Bild: Die Autorin Tove Ditlevsen 1959
Könnte man einen Blick von oben auf das gesamte Leben von Tove Ditlevsen
(1917–1976) werfen, auf all die Rollen, die sie innehatte, all das, was sie
darstellte, was sie durchmachte, so würde einem wohl schwummrig werden.
Die dänische Starschriftstellerin schrieb Liebesgedichte und
Psychiatrieprosa, arbeitete als Kummerkastenkolumnistin für Zeitungen, war
medikamentenabhängig, beschrieb sich selbst als „wahnsinnig“, hatte vier
Ehen und drei Kinder, wollte zugleich die freie Liebe ausprobieren und
setzte diesem hochbewegten Leben schließlich selbst ein Ende.
In Dänemark war Tove Ditlevsen schon immer eine bekannte Autorin,
international und in Deutschland wurde sie erst in den vergangenen Jahren
richtig entdeckt, vor allem durch die [1][wiederveröffentlichte
Kopenhagen-Trilogie] („Kindheit“, „Jugend“, „Abhängigkeit“). Nun i…
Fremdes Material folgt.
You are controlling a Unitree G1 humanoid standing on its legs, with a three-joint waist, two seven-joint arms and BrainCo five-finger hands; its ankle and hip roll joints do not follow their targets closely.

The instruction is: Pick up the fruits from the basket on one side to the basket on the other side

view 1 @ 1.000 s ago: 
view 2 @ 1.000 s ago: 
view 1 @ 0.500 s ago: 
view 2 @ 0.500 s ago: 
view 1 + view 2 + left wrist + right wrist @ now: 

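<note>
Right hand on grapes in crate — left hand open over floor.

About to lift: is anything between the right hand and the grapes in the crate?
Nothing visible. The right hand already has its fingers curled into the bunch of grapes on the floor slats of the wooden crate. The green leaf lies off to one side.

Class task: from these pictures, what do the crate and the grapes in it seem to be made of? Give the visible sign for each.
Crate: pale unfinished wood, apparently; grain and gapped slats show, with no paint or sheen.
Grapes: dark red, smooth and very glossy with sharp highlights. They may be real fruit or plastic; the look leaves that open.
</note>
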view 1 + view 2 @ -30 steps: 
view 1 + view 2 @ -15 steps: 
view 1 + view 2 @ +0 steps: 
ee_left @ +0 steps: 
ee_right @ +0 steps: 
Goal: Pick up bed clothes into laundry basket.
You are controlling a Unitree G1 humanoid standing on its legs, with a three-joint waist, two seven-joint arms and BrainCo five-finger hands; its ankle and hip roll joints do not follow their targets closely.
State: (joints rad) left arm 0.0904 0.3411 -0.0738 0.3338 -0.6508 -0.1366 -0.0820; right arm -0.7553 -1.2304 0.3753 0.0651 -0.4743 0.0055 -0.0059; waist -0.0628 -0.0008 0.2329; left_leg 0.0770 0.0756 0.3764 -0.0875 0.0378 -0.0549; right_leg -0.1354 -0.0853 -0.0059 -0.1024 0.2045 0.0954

eine Biografie erschienen, geschrieben hat sie der dänische
Literaturkritiker Jens Andersen, der auch schon Bücher über die
Lebensgeschichten [2][Astrid Lindgrens] und Hans Christian Andersens
verfasst hat.
Leben und Literatur lagen bei Tove Ditlevsen eng beieinander, man kann sie
als frühe Vertreterin der Autofiktion betrachten. Für sie bedeutete
Schreiben, viel über sich preiszugeben, „sich selbst auszuliefern“, wie sie
sagte. Vor allem ihre Prosa sollte ungeschönte Realität abbilden. „Ich
schreibe am besten, wenn es etwas gibt, das mir in irgendeiner Weise Qualen
verursacht hat. In der Idylle sehe ich für mich keinen Stoff“, zitiert
Biograf Andersen sie.
Ditlevsen stammt aus einer Kopenhagener Arbeiterfamilie und bewegte sich
vom frühen Erwachsenenalter an in der Intellektuellenszene der dänischen
Hauptstadt – eine klassische Aufsteigerinnengeschichte. Sie heiratete
Männer, die Publizisten und Schriftsteller waren, fühlte sich jedoch
zeitlebens fremd in den gebildeteren Kreisen.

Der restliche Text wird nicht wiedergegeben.